In Vitro DNA Demethylation Assessment
Compound NSC232005 was selected for an in vitro assessment of its biological activity due to its higher drug-likeness, optimal water solubility, and simpler tautomerism. Its potent binding to the SRA domain suggested the possibility this molecule might inhibit DNA methylation by interfering with the recognition by UHRF1 of hemimethylated DNA strands and subsequent recruitment of DNMT1 leading to inhibition of maintenance methylation. To check this, the global DNA methylation of HCT116 colorectal cancer cells was determined by mass spectrometry using a previously reported protocol. Colorectal cancer (CRC) is a particularly lethal malignancy where UHRF1 is extensively involved and its inhibition is currently investigated as a promising therapeutic target. − With respect to the SRA domain in particular, disruption of its DNA binding capacity has been shown to reactivate tumor-suppressor genes and significantly decrease key CRC oncogenic properties. Treatment of HCT116 cells with 25 μM NSC232005 for 168 h resulted in a significant DNA methylation decrease of 74.5%, as quantified by the ratio of methylated cytosine (mdC) over unmodified guanine (dG) nucleotides (Figure D).

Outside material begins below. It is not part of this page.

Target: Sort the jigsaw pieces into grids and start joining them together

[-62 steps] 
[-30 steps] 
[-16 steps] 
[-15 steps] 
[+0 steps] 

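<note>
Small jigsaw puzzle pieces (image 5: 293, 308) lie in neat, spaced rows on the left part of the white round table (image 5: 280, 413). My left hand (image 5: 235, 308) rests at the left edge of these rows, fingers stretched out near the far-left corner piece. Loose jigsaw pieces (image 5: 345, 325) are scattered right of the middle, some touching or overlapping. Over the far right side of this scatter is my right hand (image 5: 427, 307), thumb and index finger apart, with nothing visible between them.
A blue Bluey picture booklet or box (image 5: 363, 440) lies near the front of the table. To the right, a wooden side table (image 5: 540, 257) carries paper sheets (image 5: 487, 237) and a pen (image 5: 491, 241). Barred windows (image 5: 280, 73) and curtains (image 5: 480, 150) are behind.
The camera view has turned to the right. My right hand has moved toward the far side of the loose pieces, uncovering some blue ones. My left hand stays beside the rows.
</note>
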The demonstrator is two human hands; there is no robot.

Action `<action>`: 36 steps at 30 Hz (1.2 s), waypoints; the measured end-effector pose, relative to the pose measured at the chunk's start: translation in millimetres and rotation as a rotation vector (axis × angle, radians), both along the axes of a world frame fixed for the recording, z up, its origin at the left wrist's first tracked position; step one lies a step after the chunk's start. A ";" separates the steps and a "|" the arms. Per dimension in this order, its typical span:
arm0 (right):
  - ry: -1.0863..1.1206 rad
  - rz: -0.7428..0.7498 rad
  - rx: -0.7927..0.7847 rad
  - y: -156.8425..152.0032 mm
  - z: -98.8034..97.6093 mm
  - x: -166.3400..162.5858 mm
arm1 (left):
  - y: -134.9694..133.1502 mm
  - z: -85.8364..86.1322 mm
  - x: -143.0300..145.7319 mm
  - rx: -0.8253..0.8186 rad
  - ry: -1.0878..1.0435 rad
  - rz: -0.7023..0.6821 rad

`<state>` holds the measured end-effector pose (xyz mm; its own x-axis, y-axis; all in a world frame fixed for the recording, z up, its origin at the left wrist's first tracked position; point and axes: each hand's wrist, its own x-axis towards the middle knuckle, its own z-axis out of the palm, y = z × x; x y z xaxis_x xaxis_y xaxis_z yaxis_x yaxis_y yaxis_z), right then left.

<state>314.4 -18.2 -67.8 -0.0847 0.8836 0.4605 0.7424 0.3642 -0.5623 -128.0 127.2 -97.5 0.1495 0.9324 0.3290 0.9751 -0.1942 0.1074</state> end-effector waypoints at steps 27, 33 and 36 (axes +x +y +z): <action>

This activity could not be reproduced in healthy HPC hematopoietic cells (Figure D), providing initial indications of cell type-selective effects, which may imply differences in epigenetic or cell cycle-dependent mechanisms between healthy and malignant cells. Notably, analogous specificity trends toward malignant versus healthy cell lines have been attributed to two structurally different SRA-UHRF1 ligands, compounds AMSA2 and MPB7, with this difference justified on the basis of higher UHRF1 levels in malignant cells. In terms of cytotoxicity, the effect of NSC232005 has been assessed previously at the NCI yeast anticancer drug screen over different isogenic strains that contain alterations to DNA damage response pathways homologous to human ,, where the molecule was inactive, a result suggesting low inherent toxicity and further strengthening its drug-likeness features.
Conclusions
The promising cell-based activity of our previously reported SRA-UHRF1 ligands prompted a more systematic exploration of uracil derivatives as SRA binders. In this study, a rational stepwise approach was pursued by employing orthogonal biophysical and computational tools as well as a preliminary in vitro bioactivity assessment on cells. Possibly due to the nature of those pyrimidine heterocycles, several issues arose at the thermal melt screening stage with respect to safety, toxicity, and potential for rational development. The most promising hits were, however, clearly validated by ITC as potent SRA-UHRF1 ligands, and on the basis of the cell-based DNA demethylation experiments, the most potent of them appears to be an effective UHRF1 inhibitor. In terms of thermodynamics and according to the hypothesis stated here, NSC232005 binding is mainly attributed to a combination of favorable conformational and solvation entropy changes, while NSC20116 binding to stronger enthalpic intermolecular interactions combined with comparable to NSC232005 solvation entropy but with a simultaneous, highly opposing conformational entropy change. In addition to this, the extremely delicate contribution of solvent to the binding affinity of a confirmed ligand is suitably exemplified by the combination of thermodynamic measurements and theoretical simulations in the seeming contradiction between heat capacity changes and compound hydrophobicity.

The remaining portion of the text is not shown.